_What to produce_
Starting at the first line of the listing below, retype each line up to and including the one that contains "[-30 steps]". Leave pictures out.

_The data_
····················
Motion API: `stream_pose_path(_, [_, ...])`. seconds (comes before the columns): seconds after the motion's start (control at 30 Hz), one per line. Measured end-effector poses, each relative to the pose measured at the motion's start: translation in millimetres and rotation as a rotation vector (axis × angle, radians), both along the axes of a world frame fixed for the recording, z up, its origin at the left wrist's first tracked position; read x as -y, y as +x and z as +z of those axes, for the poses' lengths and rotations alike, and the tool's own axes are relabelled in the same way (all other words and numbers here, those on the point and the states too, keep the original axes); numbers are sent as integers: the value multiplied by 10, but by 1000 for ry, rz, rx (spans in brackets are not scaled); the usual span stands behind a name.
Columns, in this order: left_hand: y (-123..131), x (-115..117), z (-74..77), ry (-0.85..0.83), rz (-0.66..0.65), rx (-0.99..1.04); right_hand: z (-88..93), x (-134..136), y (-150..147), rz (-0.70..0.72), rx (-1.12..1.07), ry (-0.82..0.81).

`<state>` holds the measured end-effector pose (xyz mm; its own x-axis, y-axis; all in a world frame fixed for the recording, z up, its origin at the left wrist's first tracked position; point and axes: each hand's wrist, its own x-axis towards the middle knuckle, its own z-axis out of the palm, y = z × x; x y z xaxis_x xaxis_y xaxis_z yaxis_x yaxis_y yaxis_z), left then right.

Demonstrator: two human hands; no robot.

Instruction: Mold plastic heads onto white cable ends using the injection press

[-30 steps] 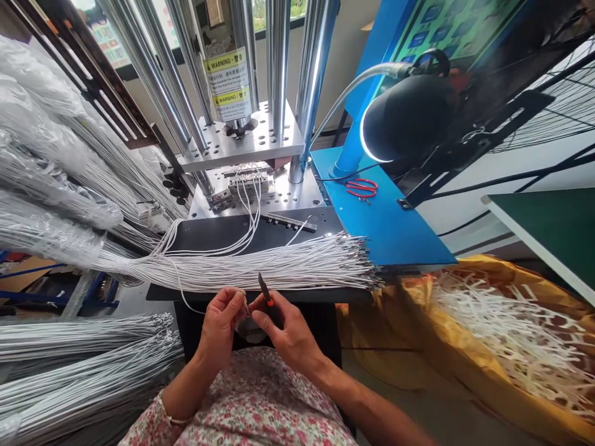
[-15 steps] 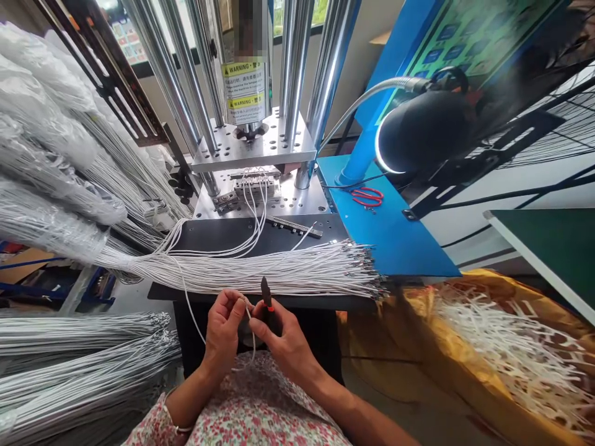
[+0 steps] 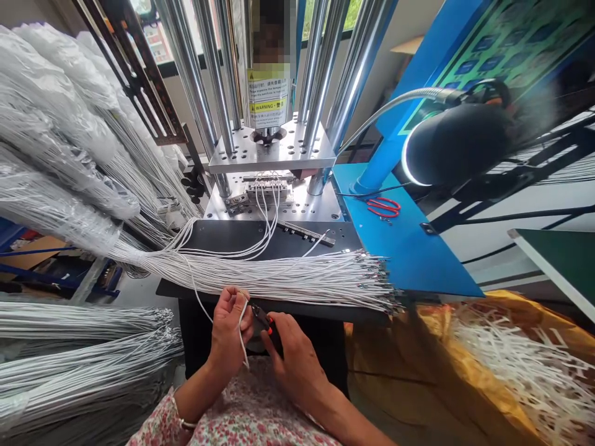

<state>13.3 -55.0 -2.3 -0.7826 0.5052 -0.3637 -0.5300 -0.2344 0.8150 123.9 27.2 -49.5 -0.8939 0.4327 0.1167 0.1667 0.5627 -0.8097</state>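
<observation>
My left hand (image 3: 229, 331) pinches a thin white wire (image 3: 242, 337) that loops down past its fingers. My right hand (image 3: 294, 359) grips small black cutters with a red mark (image 3: 261, 318), their tip pointing left at the wire by my left fingers. Both hands sit just below the front edge of the black work plate (image 3: 223, 238). A thick bundle of white wires with metal ends (image 3: 297, 279) lies across that plate. A few wires (image 3: 267, 217) run up into the fixture under the press (image 3: 272, 145).
Bagged wire bundles (image 3: 60, 167) hang at the left, more bundles (image 3: 79, 353) lie lower left. A black gooseneck lamp (image 3: 458, 145) and red scissors (image 3: 383, 206) are on the blue stand (image 3: 409, 248). White scrap strips (image 3: 525, 365) fill a yellow sack at the right.
The cutters tipped from pointing upward to pointing left toward the wire. My left hand drew the wire down into a loop. The view shifted, so both hands sit lower.
</observation>
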Motion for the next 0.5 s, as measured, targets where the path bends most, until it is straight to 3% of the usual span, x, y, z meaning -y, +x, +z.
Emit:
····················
_Solution to this exercise_
Motion API: `stream_pose_path(_, [_, ...])`. seconds (comes before the columns): seconds after the motion's start (control at 30 Hz), one per line. Measured end-effector poses, each relative to the pose measured at the motion's start: translation in millimetres and rotation as a rotation vector (axis × angle, radians), both along the axes of a world frame fixed for the recording, z up, its origin at the left wrist's first tracked position; read x as -y, y as +x and z as +z of those axes, for the poses' lengths and rotations alike, and the tool's own axes are relabelled in the same way (all other words and numbers here, those on the point and the states too, keep the original axes); numbers are sent as integers: the value multiplied by 10, but by 1000 for ry, rz, rx (spans in brackets are not scaled); the usual span stands behind a name.
Columns, in this order: left_hand: y (-123..131), x (-115..117), z (-74..77), ry (-0.85..0.83), rz (-0.66..0.65), rx (-0.99..1.04); right_hand: z (-88..93), x (-134..136), y (-150..147), rz (-0.70..0.72), rx (-1.12..1.07), ry (-0.82..0.81).

`<state>` holds the measured end-effector pose (xyz mm; its own x-axis, y-axis; all in a world frame fixed for the recording, z up, its origin at the left wrist's first tracked position; point and axes: each hand's wrist, its own x-axis towards the middle knuckle, its own z-axis out of the palm, y = z × x; x y z xaxis_x xaxis_y xaxis_z yaxis_x yaxis_y yaxis_z), left then right.

Demonstrator: two human hands; no robot.

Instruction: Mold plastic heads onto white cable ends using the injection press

[-30 steps] 

This output contains the full answer.